What you return should be the lines of the data containing "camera", each in full.

BEGIN

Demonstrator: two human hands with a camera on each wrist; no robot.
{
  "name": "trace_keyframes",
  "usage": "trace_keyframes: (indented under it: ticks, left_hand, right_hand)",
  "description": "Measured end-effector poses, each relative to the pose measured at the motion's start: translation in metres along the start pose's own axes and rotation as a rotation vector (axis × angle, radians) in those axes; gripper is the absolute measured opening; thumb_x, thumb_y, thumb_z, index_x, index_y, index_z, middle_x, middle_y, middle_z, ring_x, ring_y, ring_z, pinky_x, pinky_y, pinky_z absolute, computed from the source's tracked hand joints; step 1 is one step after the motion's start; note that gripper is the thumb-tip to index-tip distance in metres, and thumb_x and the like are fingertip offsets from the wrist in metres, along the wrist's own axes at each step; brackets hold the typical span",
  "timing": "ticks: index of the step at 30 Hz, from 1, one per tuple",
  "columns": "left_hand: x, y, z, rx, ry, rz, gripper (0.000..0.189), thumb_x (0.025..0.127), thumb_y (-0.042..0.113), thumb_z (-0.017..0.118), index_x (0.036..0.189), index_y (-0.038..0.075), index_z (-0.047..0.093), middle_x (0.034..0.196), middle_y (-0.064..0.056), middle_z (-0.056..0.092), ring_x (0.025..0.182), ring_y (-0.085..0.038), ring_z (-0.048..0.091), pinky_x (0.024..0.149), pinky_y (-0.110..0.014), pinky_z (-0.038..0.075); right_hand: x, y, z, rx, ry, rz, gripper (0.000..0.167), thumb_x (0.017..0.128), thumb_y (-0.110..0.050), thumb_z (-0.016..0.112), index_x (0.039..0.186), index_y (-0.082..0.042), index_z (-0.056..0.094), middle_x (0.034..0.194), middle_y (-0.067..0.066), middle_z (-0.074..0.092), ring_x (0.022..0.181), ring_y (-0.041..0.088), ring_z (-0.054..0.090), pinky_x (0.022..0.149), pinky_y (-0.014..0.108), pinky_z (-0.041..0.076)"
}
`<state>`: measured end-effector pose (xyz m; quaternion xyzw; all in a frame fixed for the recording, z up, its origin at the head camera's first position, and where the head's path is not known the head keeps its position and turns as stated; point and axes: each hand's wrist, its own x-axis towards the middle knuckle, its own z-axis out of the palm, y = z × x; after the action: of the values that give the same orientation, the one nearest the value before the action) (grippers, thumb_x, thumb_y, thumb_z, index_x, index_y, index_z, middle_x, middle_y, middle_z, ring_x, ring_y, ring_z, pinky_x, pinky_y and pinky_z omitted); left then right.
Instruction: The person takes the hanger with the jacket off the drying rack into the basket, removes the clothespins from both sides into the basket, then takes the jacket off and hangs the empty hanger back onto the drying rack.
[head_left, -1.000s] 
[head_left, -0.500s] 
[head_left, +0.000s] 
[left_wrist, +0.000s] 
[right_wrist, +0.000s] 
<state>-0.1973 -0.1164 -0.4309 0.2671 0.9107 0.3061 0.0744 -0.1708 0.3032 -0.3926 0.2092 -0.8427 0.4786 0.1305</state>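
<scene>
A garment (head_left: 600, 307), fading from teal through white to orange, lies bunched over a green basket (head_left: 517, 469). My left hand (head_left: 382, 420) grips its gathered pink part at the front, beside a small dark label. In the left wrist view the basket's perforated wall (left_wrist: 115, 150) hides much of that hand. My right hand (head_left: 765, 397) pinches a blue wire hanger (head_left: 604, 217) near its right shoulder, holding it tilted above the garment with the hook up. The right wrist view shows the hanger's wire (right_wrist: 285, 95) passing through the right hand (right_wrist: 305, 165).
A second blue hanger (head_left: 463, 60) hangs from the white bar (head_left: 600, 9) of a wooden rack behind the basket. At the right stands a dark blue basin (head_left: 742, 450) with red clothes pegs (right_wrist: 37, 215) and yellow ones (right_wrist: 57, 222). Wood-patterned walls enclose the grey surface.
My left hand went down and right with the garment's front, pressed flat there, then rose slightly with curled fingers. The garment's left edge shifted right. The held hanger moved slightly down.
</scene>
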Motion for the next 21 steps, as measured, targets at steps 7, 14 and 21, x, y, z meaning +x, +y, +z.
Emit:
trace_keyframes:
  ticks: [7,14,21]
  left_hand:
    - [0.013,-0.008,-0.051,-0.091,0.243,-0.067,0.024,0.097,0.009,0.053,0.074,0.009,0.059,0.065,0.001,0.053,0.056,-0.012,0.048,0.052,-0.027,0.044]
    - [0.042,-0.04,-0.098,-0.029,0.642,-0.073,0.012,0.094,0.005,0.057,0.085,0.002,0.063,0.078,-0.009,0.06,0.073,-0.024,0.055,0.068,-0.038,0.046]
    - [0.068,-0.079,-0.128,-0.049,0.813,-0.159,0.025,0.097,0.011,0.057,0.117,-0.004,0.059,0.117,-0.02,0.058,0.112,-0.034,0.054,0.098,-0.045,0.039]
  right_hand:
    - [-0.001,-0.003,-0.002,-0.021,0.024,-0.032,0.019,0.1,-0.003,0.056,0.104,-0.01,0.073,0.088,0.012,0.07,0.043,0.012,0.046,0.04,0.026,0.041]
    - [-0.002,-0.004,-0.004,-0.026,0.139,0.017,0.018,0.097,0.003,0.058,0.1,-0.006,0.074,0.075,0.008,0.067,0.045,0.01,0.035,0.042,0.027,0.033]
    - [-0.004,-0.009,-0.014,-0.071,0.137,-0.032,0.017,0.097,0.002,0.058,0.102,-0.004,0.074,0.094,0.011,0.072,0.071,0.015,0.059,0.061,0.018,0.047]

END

### Response to this task
Demonstrator: two human hands with a camera on each wrist; no robot.
`<state>`: measured end-effector pose (xyz m; quaternion xyzw; all in a frame fixed for the recording, z up, its origin at the head camera's first position, and where the head's path is not known the head keeps its position and turns as stated; point and axes: each hand's wrist, its own x-axis towards the middle knuckle, its own z-axis out of the palm, y = z × x; after the action: of the values that give the same orientation, the one nearest the value before the action) (grippers, thumb_x, thumb_y, thumb_z, index_x, index_y, index_z, middle_x, middle_y, middle_z, ring_x, ring_y, ring_z, pinky_x, pinky_y and pinky_z omitted); left then right.

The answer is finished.